In the 1920 election, Warren Harding, an undistinguished senator from Ohio who somehow gained the Republican presidential nomination, ran with a pledge to restore "normalcy" (a word that apparently was coined for his campaign, or so we have heard) after the tumult of the Great War and Wilson's crusade for the League of Nations. Of course, the results were disastrous. Harding proved to be a president whose incompetence has only been exceeded by the dismal Andrew Johnson. In uneventful times, he managed to make a mess of things.

The times we live in are far from uneventful, and they are likely to get worse before they get better. That means that 2008 cannot be another election in which voters pine for "normalcy" after difficulty. They must steel themselves for the struggle ahead.

Nothing illustrates the nature of that struggle better than an opinion article in the Sunday Telegraph by Amir Taheri, a former Iranian newspaper editor now living in exile in Europe.
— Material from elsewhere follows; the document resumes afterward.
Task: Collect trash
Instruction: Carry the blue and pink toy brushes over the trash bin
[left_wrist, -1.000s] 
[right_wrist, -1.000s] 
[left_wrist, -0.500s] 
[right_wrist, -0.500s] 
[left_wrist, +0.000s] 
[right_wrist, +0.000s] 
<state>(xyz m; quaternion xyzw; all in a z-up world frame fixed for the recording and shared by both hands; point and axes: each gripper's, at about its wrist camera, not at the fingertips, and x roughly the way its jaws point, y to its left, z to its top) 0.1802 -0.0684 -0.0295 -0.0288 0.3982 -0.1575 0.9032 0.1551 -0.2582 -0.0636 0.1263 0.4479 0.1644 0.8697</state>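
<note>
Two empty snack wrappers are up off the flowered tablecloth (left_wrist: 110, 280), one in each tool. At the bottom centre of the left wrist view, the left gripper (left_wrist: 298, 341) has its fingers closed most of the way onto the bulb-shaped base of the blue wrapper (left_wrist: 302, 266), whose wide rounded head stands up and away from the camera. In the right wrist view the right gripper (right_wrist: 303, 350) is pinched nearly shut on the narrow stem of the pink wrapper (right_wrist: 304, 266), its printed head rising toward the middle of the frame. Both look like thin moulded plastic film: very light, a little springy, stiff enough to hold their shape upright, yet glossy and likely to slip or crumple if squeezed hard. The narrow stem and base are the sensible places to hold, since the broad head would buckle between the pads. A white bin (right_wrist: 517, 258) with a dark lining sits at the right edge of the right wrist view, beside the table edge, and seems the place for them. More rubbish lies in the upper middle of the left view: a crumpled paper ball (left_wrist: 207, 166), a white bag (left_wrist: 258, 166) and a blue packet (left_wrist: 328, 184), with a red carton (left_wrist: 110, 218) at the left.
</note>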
Taheri argues with considerable persuasiveness that Iran's president Ahmadinejad sees George W. Bush as an aberration--an American president willing to fight rather than flee when faced with difficulty. So he's waiting for Bush to retire from the scene, meanwhile preparing a nuclear weapons program that will allow Iran to lead a long, twilight struggle in which American military supremacy will be checked by atomic weapons and Islam's advantages of oil, population and devotion will prove decisive.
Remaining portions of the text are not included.